Information on this page is old and no longer kept up to date, see http://monasca.io/ for more up to date information
Monasca is a monitoring system with many parts that can scale horizontally to service large cloud deployments. The Monasca components can roughly be broken down into two categories, those which are part of the server cluster and the components that interact only with the Monasca API. In the standard flow of data Monasca agents send measurements into the system which are then processed by the threshold engine as well as stored for future retrieval and/or graphing.
The Monasca threshold engine evaluates metrics according to alarm definitions. As measurements come into the system alarms are created according to how they match the alarm definitions. Each alarm definition can be associated with a notification method which triggers when the alarm changes state.
Monasca is fully multi-tenant so each project must configure the various agents and alarm definitions to drive the system.
Alarm Definition Configuration
Additionally there is an Ansible module to assist in Alarm definition creation and a role with many default alarms already defined, both found at https://github.com/hpcloud-mon/ansible-monasca-default-alarms.
The Monasca agent is highly configurable and can collect measurements from many sources as well as be extended. For information on direct configuration refer to the agent documentation.
An Ansible role for installing and configuring the agent is available at https://github.com/hpcloud-mon/ansible-monasca-agent this includes an Ansible module (monasca_agent_plugin) for running specific monasca-setup detection plugins as well as examples of how to add in custom plugins with Ansible.
Server Installation and Configuration
The entire server stack with all of its components can be built and configured using Ansible. The team development environment does this on a small scale. The various roles have also been used in fully clustered deployments of Monasca.
Additionally some teams have configured Monasca via Puppet.
MoM - Monitoring of Monasca
Monasca itself needs to be monitored and is fully capable of monitoring itself. In non-production installations this can be done by the agent running on the Monasca boxes reporting back to the Monasca API. For production installations I recommend that the agent running on the Monasca nodes report to another installation of Monasca possibly a single vm 'mini-mon' which is itself monitored by the primary installation, this avoids dependency loops.

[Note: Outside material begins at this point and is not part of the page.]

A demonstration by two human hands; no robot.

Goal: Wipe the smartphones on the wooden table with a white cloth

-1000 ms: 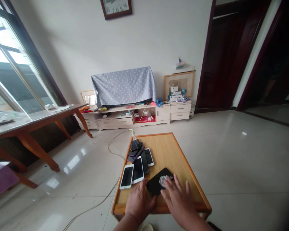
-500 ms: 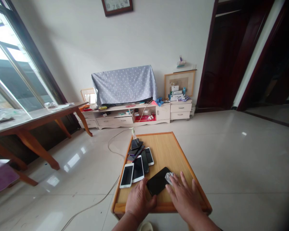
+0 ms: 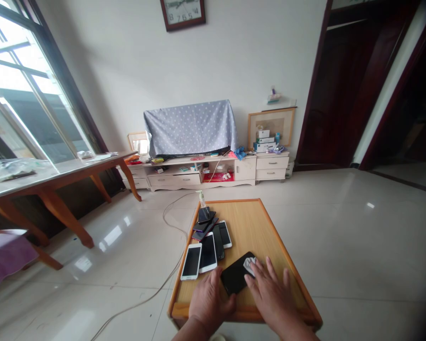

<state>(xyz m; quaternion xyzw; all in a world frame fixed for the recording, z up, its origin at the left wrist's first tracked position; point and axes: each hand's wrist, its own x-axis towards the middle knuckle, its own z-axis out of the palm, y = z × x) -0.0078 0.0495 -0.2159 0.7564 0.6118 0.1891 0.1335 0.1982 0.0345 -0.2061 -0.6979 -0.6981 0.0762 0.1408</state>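
Hands (image 3: 272,292) flank the phone (image 3: 235,277), palms seemingly down.

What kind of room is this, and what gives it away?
Probably a home living room: a low white cabinet with a polka-dot cloth draped over something on top, a framed wall clock, and a long wooden table by the window.

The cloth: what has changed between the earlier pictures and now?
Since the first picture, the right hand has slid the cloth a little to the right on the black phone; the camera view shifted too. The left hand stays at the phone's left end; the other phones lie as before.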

As components of Monasca are developed metrics for the monitoring of that component need to be added as well as alarm definitions and finally default graphs to view the metrics. The most basic metrics are used in simple up/down alarms and more advanced used for thresholds and graphs aiding in predictive failure and capacity planning.
Here are the MoM alarms broken down by component, the exact alarms can be found at https://github.com/hpcloud-mon/ansible-monasca-default-alarms/blob/master/tasks/monasca.yml
|zookeeper||pid check, average latency, zookeeper connections_count|
|kafka||pid check, consumer lag|
|mysql||pid check, slow queries|
|notification||pid check, config db time, email time|
|thresh/storm||pid check of nimbus, supervisor and workers|
|Agent||emit time, collection time|
|Persister||For the Java version a healthcheck on the admin url|
|API||For the Java version a healthcheck on the admin url|